Want the full rules?
Read the complete Sic Bo guide for how dice, bets and payouts work.
Published: . This article discusses probability and game design for entertainment purposes. Spinomera is a free-to-play social casino — there is no real-money wagering, and nothing here constitutes financial advice. See What is RTP? for more on how these figures work. All figures and formulas in this article are calculated directly from the game configuration values published by Spinomera, and cross-checked against the documented RTP for each game.
FAQ
Quick answers to common questions about Sic Bo strategy and odds.
How many possible outcomes does a Sic Bo roll have?
216 (6 x 6 x 6), since each of the three dice independently shows one of six values.
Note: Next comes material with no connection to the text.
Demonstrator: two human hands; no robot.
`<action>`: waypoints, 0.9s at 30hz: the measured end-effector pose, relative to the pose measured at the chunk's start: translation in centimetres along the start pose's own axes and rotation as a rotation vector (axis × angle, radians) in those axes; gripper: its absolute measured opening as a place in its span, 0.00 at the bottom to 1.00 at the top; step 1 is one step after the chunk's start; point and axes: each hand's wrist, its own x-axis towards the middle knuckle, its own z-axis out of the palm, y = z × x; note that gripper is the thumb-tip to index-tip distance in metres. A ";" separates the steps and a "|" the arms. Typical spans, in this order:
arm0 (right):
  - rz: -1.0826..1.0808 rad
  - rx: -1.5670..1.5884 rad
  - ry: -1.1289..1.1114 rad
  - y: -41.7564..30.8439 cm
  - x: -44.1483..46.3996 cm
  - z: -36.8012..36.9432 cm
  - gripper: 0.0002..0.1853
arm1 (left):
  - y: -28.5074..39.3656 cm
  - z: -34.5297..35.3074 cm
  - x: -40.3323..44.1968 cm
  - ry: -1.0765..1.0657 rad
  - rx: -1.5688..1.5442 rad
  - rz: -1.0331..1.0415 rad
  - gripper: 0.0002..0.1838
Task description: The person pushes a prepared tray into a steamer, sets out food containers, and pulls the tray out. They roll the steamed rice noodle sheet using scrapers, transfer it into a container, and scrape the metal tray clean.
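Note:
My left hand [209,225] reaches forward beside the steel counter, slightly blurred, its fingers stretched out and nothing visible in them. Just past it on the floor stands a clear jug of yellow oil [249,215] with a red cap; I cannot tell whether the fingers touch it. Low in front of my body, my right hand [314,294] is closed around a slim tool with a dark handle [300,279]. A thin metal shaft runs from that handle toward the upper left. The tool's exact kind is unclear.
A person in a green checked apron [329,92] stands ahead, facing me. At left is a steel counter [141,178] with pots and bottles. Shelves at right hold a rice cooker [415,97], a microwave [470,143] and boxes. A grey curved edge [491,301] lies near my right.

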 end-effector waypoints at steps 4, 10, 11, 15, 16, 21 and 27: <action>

What's the RTP of a Big or Small bet?
Roughly 97.2% - 105 of the 216 possible outcomes win at a 2x payout (105/216 x 2 = 210/216), closely matching Spinomera's documented ~97% headline RTP.
What's the RTP of a specific triple bet?
Roughly 83.3% - only 1 of 216 outcomes wins, at a 180x payout (1/216 x 180 = 180/216), giving a house edge of roughly 16.7% versus Big/Small's roughly 2.8%.
Do all Sic Bo bets share the same edge, like Roulette?
No. Unlike Roulette, where every bet type shares an identical edge, Sic Bo's dozens of bet types carry very different edges - from roughly 2.8% (Big/Small) to roughly 16.7% (a specific triple).
Does betting on both Big and Small at once reduce the house edge?
No. The combination has the same ~97.2% RTP as either bet alone - it produces frequent breakeven rounds with all the risk concentrated into the rare triple outcomes, rather than a better long-run rate.
Is a specific triple "due" after many rolls without one?
No. Each roll of the three dice is generated independently by a provably fair RNG. The 1-in-216 probability of any specific triple is the same on every roll regardless of recent history.